**Study material**:
▼
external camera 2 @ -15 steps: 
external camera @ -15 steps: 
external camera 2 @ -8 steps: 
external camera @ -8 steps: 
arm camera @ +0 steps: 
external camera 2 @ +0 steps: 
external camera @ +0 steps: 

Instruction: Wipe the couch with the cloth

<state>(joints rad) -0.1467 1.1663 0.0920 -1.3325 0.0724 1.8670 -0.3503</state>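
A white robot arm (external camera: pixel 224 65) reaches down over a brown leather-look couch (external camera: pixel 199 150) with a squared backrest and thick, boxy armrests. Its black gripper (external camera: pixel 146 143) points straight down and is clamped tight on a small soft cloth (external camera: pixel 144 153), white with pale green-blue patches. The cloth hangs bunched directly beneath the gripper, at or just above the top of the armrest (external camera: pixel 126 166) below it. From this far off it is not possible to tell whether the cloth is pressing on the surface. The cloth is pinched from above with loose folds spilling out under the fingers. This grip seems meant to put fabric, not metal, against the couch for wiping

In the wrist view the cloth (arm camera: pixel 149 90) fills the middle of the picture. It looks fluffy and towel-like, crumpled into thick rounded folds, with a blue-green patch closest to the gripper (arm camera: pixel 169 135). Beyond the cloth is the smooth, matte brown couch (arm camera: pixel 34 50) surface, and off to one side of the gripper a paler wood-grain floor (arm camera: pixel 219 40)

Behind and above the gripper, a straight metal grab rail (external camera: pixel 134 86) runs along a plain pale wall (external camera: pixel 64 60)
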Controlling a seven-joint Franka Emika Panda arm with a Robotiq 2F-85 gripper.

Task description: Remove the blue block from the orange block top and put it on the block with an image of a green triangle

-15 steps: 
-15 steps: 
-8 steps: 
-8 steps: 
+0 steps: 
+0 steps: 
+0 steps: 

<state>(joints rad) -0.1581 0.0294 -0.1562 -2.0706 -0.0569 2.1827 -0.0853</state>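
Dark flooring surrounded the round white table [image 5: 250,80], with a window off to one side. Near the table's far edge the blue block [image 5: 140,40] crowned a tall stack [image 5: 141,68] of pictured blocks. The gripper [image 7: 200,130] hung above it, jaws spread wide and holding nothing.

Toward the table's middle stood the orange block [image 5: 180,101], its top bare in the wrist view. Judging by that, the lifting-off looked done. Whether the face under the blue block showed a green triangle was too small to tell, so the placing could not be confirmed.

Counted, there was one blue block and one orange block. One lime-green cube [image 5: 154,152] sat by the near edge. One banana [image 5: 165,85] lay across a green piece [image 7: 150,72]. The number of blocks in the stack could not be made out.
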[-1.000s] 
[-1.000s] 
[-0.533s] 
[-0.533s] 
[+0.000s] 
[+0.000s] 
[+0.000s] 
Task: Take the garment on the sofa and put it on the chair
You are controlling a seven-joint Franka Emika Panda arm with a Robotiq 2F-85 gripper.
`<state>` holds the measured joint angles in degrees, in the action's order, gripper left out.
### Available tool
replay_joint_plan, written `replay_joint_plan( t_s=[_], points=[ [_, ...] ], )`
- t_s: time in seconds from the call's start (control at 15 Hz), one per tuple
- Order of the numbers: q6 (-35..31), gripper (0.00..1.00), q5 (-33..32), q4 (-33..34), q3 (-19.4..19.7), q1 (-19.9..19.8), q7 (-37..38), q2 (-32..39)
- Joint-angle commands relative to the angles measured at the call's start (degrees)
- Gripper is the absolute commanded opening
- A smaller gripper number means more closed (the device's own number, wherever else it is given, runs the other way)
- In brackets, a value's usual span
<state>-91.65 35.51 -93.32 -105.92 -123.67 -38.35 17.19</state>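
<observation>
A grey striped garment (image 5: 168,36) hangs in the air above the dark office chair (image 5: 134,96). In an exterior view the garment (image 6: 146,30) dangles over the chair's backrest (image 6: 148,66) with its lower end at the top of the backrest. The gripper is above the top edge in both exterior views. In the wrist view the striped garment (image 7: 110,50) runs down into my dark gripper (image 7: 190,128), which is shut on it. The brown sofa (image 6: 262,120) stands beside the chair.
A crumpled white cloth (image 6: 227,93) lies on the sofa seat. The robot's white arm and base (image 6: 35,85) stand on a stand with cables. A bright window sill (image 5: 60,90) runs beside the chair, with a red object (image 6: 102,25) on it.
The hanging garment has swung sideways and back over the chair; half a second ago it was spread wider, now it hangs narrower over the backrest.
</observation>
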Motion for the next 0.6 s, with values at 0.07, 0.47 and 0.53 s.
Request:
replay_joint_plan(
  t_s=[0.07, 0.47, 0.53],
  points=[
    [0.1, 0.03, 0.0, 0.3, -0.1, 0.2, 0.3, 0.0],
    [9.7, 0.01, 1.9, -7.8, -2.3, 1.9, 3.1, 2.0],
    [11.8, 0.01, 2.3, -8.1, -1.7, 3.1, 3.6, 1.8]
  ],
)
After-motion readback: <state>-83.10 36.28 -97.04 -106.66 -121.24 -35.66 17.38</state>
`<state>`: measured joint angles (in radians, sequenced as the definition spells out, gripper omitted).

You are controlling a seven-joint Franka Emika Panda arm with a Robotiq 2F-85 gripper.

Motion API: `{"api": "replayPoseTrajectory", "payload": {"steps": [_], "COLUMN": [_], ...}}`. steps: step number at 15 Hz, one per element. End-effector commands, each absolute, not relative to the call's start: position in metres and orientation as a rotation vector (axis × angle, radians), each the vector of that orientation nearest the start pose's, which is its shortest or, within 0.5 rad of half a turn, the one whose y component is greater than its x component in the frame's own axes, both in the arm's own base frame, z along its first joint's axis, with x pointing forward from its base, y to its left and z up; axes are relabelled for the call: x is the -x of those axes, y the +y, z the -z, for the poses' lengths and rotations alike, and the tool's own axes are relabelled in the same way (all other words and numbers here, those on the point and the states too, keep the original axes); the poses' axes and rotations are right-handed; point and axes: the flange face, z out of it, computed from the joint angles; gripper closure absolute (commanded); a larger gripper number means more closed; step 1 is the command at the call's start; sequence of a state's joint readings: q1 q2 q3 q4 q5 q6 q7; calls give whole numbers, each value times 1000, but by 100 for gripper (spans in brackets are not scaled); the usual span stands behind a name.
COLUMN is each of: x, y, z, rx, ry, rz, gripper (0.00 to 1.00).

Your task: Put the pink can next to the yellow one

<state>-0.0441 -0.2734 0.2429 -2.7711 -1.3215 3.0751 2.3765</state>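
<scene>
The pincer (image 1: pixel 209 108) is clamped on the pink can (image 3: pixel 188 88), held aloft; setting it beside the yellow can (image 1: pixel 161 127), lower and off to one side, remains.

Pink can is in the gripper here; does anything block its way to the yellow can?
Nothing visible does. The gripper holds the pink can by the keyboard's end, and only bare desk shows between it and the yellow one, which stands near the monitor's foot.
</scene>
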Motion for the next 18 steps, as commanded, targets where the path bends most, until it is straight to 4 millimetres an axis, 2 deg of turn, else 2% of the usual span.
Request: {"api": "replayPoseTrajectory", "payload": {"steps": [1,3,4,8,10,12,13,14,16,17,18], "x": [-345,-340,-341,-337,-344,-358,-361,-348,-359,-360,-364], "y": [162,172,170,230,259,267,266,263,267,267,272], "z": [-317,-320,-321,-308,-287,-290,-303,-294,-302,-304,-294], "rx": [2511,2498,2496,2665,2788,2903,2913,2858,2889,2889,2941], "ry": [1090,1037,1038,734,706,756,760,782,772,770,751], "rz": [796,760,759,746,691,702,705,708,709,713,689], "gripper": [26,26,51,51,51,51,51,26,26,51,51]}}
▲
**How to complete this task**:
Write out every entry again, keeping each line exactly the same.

**Written response**:
external camera 2 @ -15 steps: 
external camera @ -15 steps: 
external camera 2 @ -8 steps: 
external camera @ -8 steps: 
arm camera @ +0 steps: 
external camera 2 @ +0 steps: 
external camera @ +0 steps: 

Instruction: Wipe the couch with the cloth

<state>(joints rad) -0.1467 1.1663 0.0920 -1.3325 0.0724 1.8670 -0.3503</state>
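A white robot arm (external camera: pixel 224 65) reaches down over a brown leather-look couch (external camera: pixel 199 150) with a squared backrest and thick, boxy armrests. Its black gripper (external camera: pixel 146 143) points straight down and is clamped tight on a small soft cloth (external camera: pixel 144 153), white with pale green-blue patches. The cloth hangs bunched directly beneath the gripper, at or just above the top of the armrest (external camera: pixel 126 166) below it. From this far off it is not possible to tell whether the cloth is pressing on the surface. The cloth is pinched from above with loose folds spilling out under the fingers. This grip seems meant to put fabric, not metal, against the couch for wiping

In the wrist view the cloth (arm camera: pixel 149 90) fills the middle of the picture. It looks fluffy and towel-like, crumpled into thick rounded folds, with a blue-green patch closest to the gripper (arm camera: pixel 169 135). Beyond the cloth is the smooth, matte brown couch (arm camera: pixel 34 50) surface, and off to one side of the gripper a paler wood-grain floor (arm camera: pixel 219 40)

Behind and above the gripper, a straight metal grab rail (external camera: pixel 134 86) runs along a plain pale wall (external camera: pixel 64 60)
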Controlling a seven-joint Franka Emika Panda arm with a Robotiq 2F-85 gripper.

Task description: Remove the blue block from the orange block top and put it on the block with an image of a green triangle

-15 steps: 
-15 steps: 
-8 steps: 
-8 steps: 
+0 steps: 
+0 steps: 
+0 steps: 

<state>(joints rad) -0.1581 0.0294 -0.1562 -2.0706 -0.0569 2.1827 -0.0853</state>
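Dark flooring surrounded the round white table [image 5: 250,80], with a window off to one side. Near the table's far edge the blue block [image 5: 140,40] crowned a tall stack [image 5: 141,68] of pictured blocks. The gripper [image 7: 200,130] hung above it, jaws spread wide and holding nothing.

Toward the table's middle stood the orange block [image 5: 180,101], its top bare in the wrist view. Judging by that, the lifting-off looked done. Whether the face under the blue block showed a green triangle was too small to tell, so the placing could not be confirmed.

Counted, there was one blue block and one orange block. One lime-green cube [image 5: 154,152] sat by the near edge. One banana [image 5: 165,85] lay across a green piece [image 7: 150,72]. The number of blocks in the stack could not be made out.
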[-1.000s] 
[-1.000s] 
[-0.533s] 
[-0.533s] 
[+0.000s] 
[+0.000s] 
[+0.000s] 
Task: Take the garment on the sofa and put it on the chair
You are controlling a seven-joint Franka Emika Panda arm with a Robotiq 2F-85 gripper.
`<state>` holds the measured joint angles in degrees, in the action's order, gripper left out.
### Available tool
replay_joint_plan, written `replay_joint_plan( t_s=[_], points=[ [_, ...] ], )`
- t_s: time in seconds from the call's start (control at 15 Hz), one per tuple
- Order of the numbers: q6 (-35..31), gripper (0.00..1.00), q5 (-33..32), q4 (-33..34), q3 (-19.4..19.7), q1 (-19.9..19.8), q7 (-37..38), q2 (-32..39)
- Joint-angle commands relative to the angles measured at the call's start (degrees)
- Gripper is the absolute commanded opening
- A smaller gripper number means more closed (the device's own number, wherever else it is given, runs the other way)
- In brackets, a value's usual span
<state>-91.65 35.51 -93.32 -105.92 -123.67 -38.35 17.19</state>
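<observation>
A grey striped garment (image 5: 168,36) hangs in the air above the dark office chair (image 5: 134,96). In an exterior view the garment (image 6: 146,30) dangles over the chair's backrest (image 6: 148,66) with its lower end at the top of the backrest. The gripper is above the top edge in both exterior views. In the wrist view the striped garment (image 7: 110,50) runs down into my dark gripper (image 7: 190,128), which is shut on it. The brown sofa (image 6: 262,120) stands beside the chair.
A crumpled white cloth (image 6: 227,93) lies on the sofa seat. The robot's white arm and base (image 6: 35,85) stand on a stand with cables. A bright window sill (image 5: 60,90) runs beside the chair, with a red object (image 6: 102,25) on it.
The hanging garment has swung sideways and back over the chair; half a second ago it was spread wider, now it hangs narrower over the backrest.
</observation>
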Motion for the next 0.6 s, with values at 0.07, 0.47 and 0.53 s.
Request:
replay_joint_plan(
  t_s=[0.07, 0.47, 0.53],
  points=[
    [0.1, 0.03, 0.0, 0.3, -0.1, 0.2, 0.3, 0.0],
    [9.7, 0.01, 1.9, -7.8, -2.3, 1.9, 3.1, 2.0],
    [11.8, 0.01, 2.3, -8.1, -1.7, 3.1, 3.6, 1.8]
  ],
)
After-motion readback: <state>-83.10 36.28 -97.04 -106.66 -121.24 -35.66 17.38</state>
`<state>`: measured joint angles (in radians, sequenced as the definition spells out, gripper omitted).

You are controlling a seven-joint Franka Emika Panda arm with a Robotiq 2F-85 gripper.

Motion API: `{"api": "replayPoseTrajectory", "payload": {"steps": [_], "COLUMN": [_], ...}}`. steps: step number at 15 Hz, one per element. End-effector commands, each absolute, not relative to the call's start: position in metres and orientation as a rotation vector (axis × angle, radians), each the vector of that orientation nearest the start pose's, which is its shortest or, within 0.5 rad of half a turn, the one whose y component is greater than its x component in the frame's own axes, both in the arm's own base frame, z along its first joint's axis, with x pointing forward from its base, y to its left and z up; axes are relabelled for the call: x is the -x of those axes, y the +y, z the -z, for the poses' lengths and rotations alike, and the tool's own axes are relabelled in the same way (all other words and numbers here, those on the point and the states too, keep the original axes); the poses' axes and rotations are right-handed; point and axes: the flange face, z out of it, computed from the joint angles; gripper closure absolute (commanded); a larger gripper number means more closed; step 1 is the command at the call's start; sequence of a state's joint readings: q1 q2 q3 q4 q5 q6 q7; calls give whole numbers, each value times 1000, but by 100 for gripper (spans in brackets are not scaled); the usual span stands behind a name.
COLUMN is each of: x, y, z, rx, ry, rz, gripper (0.00 to 1.00).

Your task: Put the pink can next to the yellow one

<state>-0.0441 -0.2734 0.2429 -2.7711 -1.3215 3.0751 2.3765</state>
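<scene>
The pincer (image 1: pixel 209 108) is clamped on the pink can (image 3: pixel 188 88), held aloft; setting it beside the yellow can (image 1: pixel 161 127), lower and off to one side, remains.

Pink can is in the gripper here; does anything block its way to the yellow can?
Nothing visible does. The gripper holds the pink can by the keyboard's end, and only bare desk shows between it and the yellow one, which stands near the monitor's foot.
</scene>
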Motion for the next 18 steps, as commanded, targets where the path bends most, until it is straight to 4 millimetres an axis, 2 deg of turn, else 2% of the usual span.
Request: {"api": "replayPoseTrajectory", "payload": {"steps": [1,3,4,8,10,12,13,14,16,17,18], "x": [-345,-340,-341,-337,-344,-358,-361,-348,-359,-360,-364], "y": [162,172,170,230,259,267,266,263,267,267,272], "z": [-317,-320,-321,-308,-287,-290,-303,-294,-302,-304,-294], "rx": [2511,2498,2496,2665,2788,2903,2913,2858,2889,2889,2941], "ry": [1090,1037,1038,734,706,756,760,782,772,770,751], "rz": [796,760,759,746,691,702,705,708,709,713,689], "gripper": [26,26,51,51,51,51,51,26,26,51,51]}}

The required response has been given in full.